When a user is tricked into clicking a malicious link, submitting a specially crafted form, or browsing to a malicious site, the injected code travels to the vulnerable website. The Web server reflects the injected script back to the user’s browser, such as in an error message, search result, or any other response that includes data sent to the server as part of the request. The browser executes the code because it assumes the response is from a “trusted” server which the user has already interacted with.

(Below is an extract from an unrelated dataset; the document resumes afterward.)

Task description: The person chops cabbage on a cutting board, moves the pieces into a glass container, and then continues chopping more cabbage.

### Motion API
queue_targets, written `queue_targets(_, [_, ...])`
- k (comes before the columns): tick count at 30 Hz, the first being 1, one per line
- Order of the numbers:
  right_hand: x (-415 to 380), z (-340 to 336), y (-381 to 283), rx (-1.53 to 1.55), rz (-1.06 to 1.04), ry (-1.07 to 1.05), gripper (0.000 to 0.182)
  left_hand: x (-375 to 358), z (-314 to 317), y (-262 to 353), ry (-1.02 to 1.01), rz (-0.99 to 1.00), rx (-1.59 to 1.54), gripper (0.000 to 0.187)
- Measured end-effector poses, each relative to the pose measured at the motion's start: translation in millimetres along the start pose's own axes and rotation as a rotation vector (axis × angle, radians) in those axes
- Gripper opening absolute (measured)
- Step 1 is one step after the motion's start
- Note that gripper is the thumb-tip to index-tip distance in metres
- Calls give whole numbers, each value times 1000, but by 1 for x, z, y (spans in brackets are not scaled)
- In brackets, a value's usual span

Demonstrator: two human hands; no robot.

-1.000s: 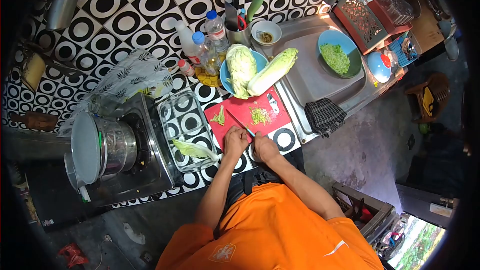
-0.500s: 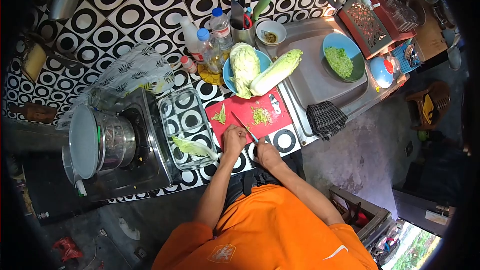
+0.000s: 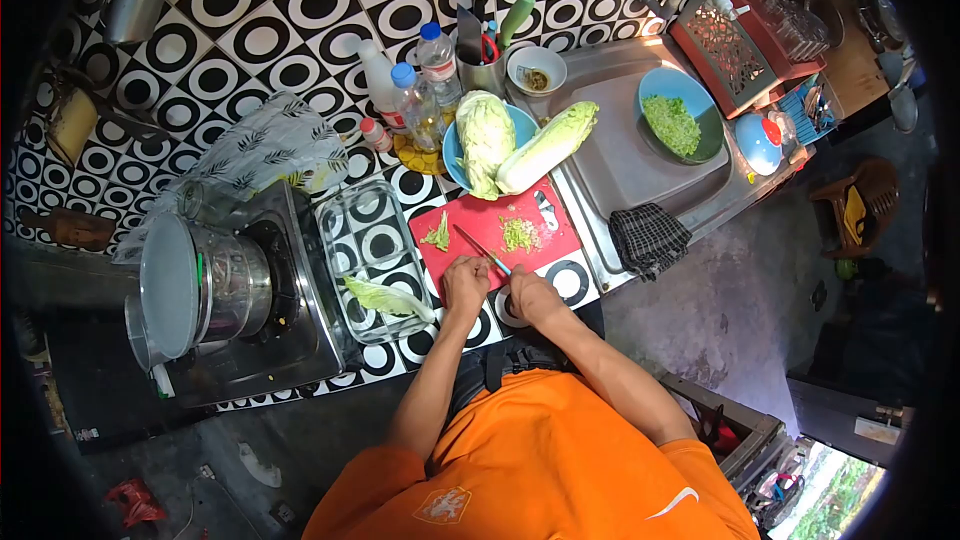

https://developer.mozilla.org/en-US/docs/Web/Security/Types_of_attacks#cross-site_scripting_xss

there’s a few key phrases here that are important to understanding XSS:

  • malicious link – this is the link sent by the attack to a user of a web service. Lets assume you’re the user and the service is my-bank.com. This link may look like “my-bank.com?alert=<script>… malicious code …</script>” which contains code that the attacker wants to execute on your browser.
  • malicious site – this is a site owned by the attacker. A malicious site doesn’t need to exist for an attack to happen, but it’s one place an attacker can get you to submit details that they can use to construct a scripted attack. For example, lets say they need your email address to perform an attack. The site might have a fake form that collects your email address and then redirects you to “my-bank.com” with an embedded URL script.
  • vulnerable website – this is the site that is vulnerable to XSS attacks. In general, that includes any site that doesn’t escape / sanitize inputs from the client. The problem with this is that it can lead to the browser agent executing user provided (via an attacker) javascript.
  • web server – this is the bank services backend service
  • “trusted” server – this is the bank server that returned the HTML containing malicious code that the users browser executed. Trusted is in quotes here because the server is returning javascript that it did not intend to. So it can’t really be trusted.

XSS attacks take advantage of:

  • A web service that liberally accepts user provided inputs (an attacker can replace a safe input with client code) and renders that input without sanitization (permits arbitrary code execution via injected script tags)
  • An established trust between the user agent and the web service. Any malicious code may execute in the context of an established session between the user and the service. For example, the user may be logged in and therefore all requests originating from the page (which will contain auth related cookies like session cookies) are trusted by the backend.
  • An unsuspecting user that blindly clicks a link (perhaps emailed to them) or fills out a form on a malicious website

err how is this different from stored XSS?

the only difference between reflected XSS and stored XSS is that with stored XSS, the malicious code is actually stored on the vulnerable web services servers. For example, lets say twitter is the vulnerable website and you’re a twitter user. Now lets assume you’re following someone who’s an attacker and they submit a tweet containing malicious code that they know will be executed by browser agents when it gets rendered, say, in the newsfeed of followers.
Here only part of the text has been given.